● BRIEF
In the entries below, find every line holding the string "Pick" and collect it.

● DATA FOR THE TASK
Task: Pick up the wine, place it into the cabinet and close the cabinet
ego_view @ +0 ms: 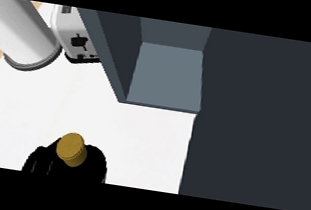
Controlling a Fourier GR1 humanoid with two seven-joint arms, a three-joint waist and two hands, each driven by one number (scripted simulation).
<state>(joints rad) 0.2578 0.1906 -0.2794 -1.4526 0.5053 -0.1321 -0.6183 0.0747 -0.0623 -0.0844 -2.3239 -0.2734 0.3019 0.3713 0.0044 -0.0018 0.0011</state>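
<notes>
- Hand (37, 161) first: you have a black, ragged-edged shape low at the view's left, pressed against the wine bottle (71, 149). Black hand and dark glass merge there, so you cannot tell how the hand is set, or whether it is the left or the right one.
- Your wine bottle stands upright on the white counter (145, 141), seen from straight above. Its gold cap is a round disc in the middle of the dark mass.
- Any label on the bottle is hidden from you at this angle.
- Ahead of the bottle and to its right, the cabinet (167, 73) is open, with its grey-blue inside showing. Its door (114, 55) is swung out to the left, edge-on to you.
- A dark cabinet front (268, 119) fills the view's right side.
- Behind the door stands a white toaster (78, 40); the dark marks on it are too small for you to read.
- A thick white cylinder (16, 30) crosses the upper left corner, touching the toaster in your view.
</notes>
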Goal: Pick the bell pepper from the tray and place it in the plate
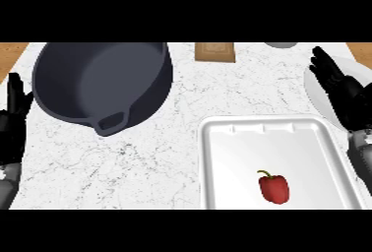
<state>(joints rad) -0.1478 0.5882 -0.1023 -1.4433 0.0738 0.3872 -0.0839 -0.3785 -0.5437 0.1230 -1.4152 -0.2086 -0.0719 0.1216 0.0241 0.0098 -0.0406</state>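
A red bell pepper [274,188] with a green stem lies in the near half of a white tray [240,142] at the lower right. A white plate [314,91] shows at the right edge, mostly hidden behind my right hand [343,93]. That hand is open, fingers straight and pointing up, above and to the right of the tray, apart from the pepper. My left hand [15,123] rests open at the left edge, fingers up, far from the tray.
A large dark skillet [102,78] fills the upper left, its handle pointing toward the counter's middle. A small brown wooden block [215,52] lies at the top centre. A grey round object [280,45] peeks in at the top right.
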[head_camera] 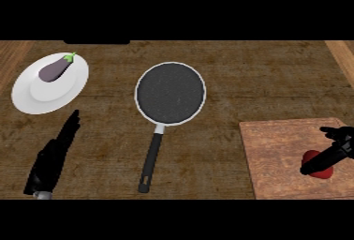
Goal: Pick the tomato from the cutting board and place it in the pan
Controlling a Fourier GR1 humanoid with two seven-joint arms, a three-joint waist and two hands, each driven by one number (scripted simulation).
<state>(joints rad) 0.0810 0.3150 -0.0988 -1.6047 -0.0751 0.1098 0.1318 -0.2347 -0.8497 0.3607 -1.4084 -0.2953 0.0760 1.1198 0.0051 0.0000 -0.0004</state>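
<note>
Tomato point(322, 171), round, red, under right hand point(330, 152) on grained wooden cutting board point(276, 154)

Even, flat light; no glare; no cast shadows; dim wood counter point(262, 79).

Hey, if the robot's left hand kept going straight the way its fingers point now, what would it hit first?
Probably the round white plate holding the purple eggplant. The left hand lies open, fingers aimed up and slightly right toward the plate's lower rim; its height above the wooden counter is unclear.
</note>
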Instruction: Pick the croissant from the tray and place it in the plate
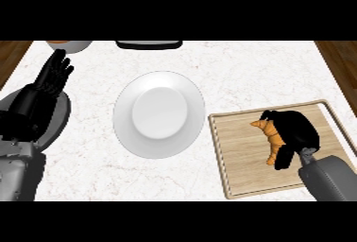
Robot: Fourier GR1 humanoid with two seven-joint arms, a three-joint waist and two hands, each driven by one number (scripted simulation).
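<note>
Croissant (270, 140) lies on the wooden tray (241, 156) at the right of the bench (244, 71), with the right hand (298, 132) curled round it, apparently grasping. Lifting and carrying to the white plate (159, 80), just left of the tray, remain. The left hand (54, 73) rests with straight fingers at the left edge

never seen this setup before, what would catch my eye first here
The orange croissant on the wooden tray at the lower right, with the black right hand curled over it. Next, the big white plate at the counter's middle, bare. The left hand rests open at the left edge, fingers up.
</note>
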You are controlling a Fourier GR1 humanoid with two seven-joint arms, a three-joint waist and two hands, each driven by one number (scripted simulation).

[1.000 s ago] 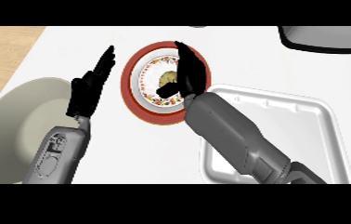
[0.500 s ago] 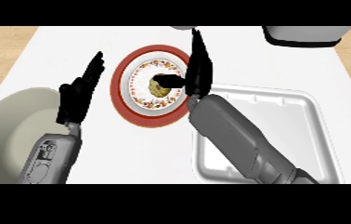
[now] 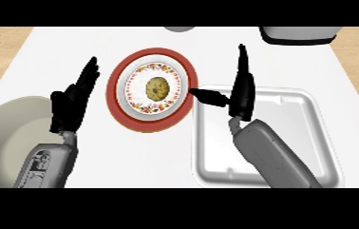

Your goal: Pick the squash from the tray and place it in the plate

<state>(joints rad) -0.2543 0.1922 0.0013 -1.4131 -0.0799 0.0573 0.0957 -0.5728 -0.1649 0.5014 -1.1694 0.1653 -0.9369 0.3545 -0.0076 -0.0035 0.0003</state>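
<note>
Since the earlier frame our right hand (image 3: 242,92) has pulled back off the plate (image 3: 184,76) to the right; it now sits over the left rim of the tray (image 3: 308,128), fingers straight up the view, thumb sticking out left toward the plate, holding nothing. Squash (image 3: 157,87) is uncovered now and lies in the middle of the plate, clear of both hands.

Surroundings: we see a pale round bowl (image 3: 21,123) at the lower left, partly under our left forearm. A dark-rimmed grey vessel (image 3: 298,34) is cut by the top right edge, and a small grey object (image 3: 180,28) sits at the top centre; we can't tell what it is. Nothing lies between the hands and the plate. White counter (image 3: 70,47) shows around everything.

Left hand (image 3: 72,102) rests just left of the plate, fingers straight and pointing up-right, empty, not touching the rim.

Squash looks roughly round from above, slightly taller than wide, so its long axis runs about up-down the view. We can't tell which end is the stem.
</note>
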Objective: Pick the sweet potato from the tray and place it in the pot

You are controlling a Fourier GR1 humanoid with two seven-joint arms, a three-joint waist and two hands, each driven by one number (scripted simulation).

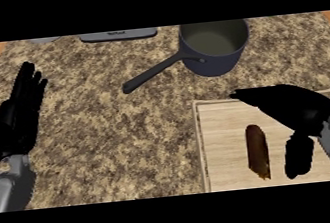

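Potato [258, 152] is seen lying lengthwise on tray [218, 128] at lower right of counter [125, 122], roughly mid-tray, not held by anything; right hand [294, 108] is spread above tray's upper right part, fingers reaching left toward tray's top edge, thumb hanging down just beside potato's right side w/ a strip of bare tray between; fingers are only relaxed, nothing gripped. Pot [213, 43] is set upright at counter's top, well apart from tray; its handle is pointed down-left; inside, only a pale bottom is seen. Left hand [20, 115] is shown at left edge, open, fingers up, resting. Grey object [118, 35] is cut off by top edge, left of pot.
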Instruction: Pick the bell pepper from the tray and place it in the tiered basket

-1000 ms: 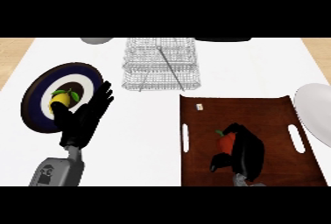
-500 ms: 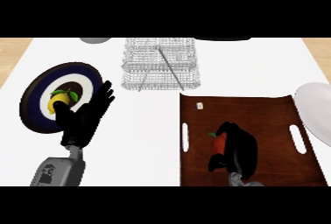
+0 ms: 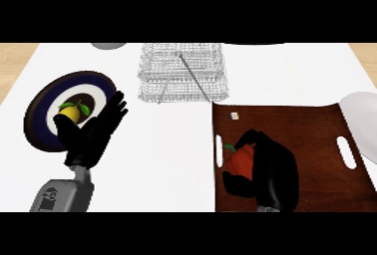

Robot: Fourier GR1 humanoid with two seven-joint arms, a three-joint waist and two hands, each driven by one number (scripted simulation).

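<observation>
Bell pepper (image 3: 241, 158): red with a green stem, on the left part of the brown tray (image 3: 309, 124), close to the tray's left handle slot.
Right hand (image 3: 271, 169): black, over the tray, fingers and thumb curled around the pepper; the pepper shows at the hand's left side, partly hidden by it.
Tiered basket (image 3: 182, 72): wire mesh, at the far middle of the white counter (image 3: 169, 159), just beyond the tray's far left corner and well apart from the pepper.
Left hand (image 3: 94, 133): at the left, fingers straight and pointing away, resting open, overlapping the near edge of a dark blue plate (image 3: 52, 102).
Plate contents: a yellow lemon (image 3: 70, 112) with green leaves, in the plate's white centre.
White bowl (image 3: 362, 110): at the right edge, beside the tray.
</observation>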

● ANSWER FOR THE TASK
Task: Pick up the wine, place it into the cabinet and close the cabinet
Goal: Pick the bell pepper from the tray and place it in the plate
Goal: Pick the tomato from the cutting board and place it in the pan
Instruction: Pick the croissant from the tray and place it in the plate
Your goal: Pick the squash from the tray and place it in the plate
Objective: Pick the sweet potato from the tray and place it in the pot
Instruction: Pick the bell pepper from the tray and place it in the tiered basket

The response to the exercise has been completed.